Copy out all lines of the listing below that hold "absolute".

BEGIN

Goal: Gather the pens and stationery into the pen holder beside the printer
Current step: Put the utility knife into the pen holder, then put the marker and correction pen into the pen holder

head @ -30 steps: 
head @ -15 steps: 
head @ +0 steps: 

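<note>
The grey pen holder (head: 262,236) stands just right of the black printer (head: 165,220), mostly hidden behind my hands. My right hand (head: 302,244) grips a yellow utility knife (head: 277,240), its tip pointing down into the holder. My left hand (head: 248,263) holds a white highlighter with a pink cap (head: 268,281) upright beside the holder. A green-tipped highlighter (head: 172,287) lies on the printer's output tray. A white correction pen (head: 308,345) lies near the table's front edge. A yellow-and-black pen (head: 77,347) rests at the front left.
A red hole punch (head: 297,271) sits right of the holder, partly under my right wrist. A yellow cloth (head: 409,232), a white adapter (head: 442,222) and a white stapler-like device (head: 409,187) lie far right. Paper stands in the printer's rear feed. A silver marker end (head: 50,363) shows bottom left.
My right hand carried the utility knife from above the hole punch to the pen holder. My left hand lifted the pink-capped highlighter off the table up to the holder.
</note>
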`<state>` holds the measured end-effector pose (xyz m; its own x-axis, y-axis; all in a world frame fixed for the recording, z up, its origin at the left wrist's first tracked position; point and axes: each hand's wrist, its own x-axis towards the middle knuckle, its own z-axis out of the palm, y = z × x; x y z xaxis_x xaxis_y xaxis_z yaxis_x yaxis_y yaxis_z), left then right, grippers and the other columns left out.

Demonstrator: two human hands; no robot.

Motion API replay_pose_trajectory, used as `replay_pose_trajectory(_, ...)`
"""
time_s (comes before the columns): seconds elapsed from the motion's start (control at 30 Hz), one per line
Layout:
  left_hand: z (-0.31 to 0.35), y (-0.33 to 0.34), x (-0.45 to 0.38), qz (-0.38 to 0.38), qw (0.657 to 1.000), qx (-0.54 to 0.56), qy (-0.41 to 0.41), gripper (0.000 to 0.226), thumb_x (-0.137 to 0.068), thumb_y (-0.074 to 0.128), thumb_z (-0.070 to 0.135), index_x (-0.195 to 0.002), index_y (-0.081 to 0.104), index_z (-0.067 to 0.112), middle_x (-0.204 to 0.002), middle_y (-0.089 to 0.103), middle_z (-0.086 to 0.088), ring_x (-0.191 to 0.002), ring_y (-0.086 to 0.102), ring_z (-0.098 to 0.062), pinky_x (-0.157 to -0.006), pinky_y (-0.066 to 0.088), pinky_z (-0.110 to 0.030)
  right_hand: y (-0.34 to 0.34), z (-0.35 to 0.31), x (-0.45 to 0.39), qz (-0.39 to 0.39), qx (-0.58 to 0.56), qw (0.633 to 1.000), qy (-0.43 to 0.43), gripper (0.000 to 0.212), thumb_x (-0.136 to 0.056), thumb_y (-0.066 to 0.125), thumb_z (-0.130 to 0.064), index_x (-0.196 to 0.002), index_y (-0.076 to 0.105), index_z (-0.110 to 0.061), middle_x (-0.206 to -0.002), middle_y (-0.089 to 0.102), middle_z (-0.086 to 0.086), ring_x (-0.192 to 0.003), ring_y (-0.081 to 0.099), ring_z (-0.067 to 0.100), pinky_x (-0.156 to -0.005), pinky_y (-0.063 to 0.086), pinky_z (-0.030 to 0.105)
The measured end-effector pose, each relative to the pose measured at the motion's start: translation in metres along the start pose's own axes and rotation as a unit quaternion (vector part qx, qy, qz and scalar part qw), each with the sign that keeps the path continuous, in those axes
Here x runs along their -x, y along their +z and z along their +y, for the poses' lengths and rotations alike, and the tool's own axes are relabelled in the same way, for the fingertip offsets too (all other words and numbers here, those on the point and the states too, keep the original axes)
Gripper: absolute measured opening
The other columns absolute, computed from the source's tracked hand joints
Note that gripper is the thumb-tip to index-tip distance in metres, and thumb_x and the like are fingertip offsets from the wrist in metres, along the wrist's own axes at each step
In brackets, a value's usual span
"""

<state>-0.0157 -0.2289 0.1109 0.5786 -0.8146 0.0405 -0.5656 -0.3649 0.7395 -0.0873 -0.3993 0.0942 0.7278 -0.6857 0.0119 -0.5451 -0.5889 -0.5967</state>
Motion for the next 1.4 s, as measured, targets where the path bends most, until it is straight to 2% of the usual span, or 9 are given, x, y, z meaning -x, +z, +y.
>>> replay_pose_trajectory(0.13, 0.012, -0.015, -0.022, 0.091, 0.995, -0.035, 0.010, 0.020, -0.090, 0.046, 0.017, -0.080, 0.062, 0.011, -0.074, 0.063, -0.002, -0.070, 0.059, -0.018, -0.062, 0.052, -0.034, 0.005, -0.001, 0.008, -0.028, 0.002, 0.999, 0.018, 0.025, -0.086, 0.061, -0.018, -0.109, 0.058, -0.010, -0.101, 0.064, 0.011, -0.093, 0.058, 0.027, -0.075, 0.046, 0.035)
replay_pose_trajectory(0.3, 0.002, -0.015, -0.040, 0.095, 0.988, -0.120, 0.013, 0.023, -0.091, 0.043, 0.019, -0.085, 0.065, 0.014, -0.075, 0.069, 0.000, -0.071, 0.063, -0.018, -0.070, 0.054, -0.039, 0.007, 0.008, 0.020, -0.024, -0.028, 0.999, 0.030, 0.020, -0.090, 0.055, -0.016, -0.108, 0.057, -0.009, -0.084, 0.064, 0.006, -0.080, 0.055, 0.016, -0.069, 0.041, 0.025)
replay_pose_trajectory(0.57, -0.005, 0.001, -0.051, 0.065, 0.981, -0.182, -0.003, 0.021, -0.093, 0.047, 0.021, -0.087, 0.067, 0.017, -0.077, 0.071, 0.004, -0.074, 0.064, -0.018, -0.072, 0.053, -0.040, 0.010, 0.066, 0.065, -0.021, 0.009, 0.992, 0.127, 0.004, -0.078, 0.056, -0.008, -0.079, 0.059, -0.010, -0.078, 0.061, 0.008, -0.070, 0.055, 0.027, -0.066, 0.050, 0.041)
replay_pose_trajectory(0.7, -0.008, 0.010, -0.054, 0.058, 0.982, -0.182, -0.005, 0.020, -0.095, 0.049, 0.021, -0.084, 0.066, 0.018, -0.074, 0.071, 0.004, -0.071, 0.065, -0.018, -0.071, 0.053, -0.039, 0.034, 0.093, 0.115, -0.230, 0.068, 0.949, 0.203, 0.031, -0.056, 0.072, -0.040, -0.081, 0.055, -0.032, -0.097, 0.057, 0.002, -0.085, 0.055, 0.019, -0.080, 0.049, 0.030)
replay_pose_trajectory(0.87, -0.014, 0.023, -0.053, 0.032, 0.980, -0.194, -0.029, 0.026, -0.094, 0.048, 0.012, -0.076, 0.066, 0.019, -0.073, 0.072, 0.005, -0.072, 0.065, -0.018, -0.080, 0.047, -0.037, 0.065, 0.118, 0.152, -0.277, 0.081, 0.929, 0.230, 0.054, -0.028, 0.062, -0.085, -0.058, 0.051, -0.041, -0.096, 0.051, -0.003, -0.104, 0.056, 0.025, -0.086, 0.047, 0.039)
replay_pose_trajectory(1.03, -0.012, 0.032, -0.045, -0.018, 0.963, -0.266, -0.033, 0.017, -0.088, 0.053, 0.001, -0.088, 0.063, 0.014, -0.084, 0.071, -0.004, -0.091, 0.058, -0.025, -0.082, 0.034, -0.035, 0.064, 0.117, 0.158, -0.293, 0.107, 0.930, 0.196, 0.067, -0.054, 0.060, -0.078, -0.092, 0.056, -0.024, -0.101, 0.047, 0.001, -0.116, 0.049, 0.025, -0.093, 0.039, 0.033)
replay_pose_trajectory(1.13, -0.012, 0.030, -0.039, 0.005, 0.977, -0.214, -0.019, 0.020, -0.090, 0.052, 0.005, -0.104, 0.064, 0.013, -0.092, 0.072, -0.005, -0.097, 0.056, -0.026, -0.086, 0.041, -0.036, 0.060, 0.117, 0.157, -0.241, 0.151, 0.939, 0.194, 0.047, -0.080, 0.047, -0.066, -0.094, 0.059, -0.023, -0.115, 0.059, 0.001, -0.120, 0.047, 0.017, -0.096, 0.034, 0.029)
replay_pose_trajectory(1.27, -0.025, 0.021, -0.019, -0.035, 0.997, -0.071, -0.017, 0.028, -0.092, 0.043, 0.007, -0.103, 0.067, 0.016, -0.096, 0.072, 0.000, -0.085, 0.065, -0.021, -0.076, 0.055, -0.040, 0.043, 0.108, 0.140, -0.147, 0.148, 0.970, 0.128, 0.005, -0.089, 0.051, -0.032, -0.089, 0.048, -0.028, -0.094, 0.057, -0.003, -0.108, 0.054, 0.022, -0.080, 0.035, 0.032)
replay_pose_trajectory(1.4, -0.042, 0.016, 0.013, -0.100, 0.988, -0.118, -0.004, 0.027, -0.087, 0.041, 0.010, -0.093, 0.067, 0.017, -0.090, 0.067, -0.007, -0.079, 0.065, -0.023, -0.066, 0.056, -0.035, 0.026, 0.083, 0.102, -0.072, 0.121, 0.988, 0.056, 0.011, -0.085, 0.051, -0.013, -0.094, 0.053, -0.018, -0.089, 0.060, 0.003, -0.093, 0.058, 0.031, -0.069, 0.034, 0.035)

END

▸ **SOLUTION TO THE EXERCISE**
Gripper: absolute measured opening
The other columns absolute, computed from the source's tracked hand joints

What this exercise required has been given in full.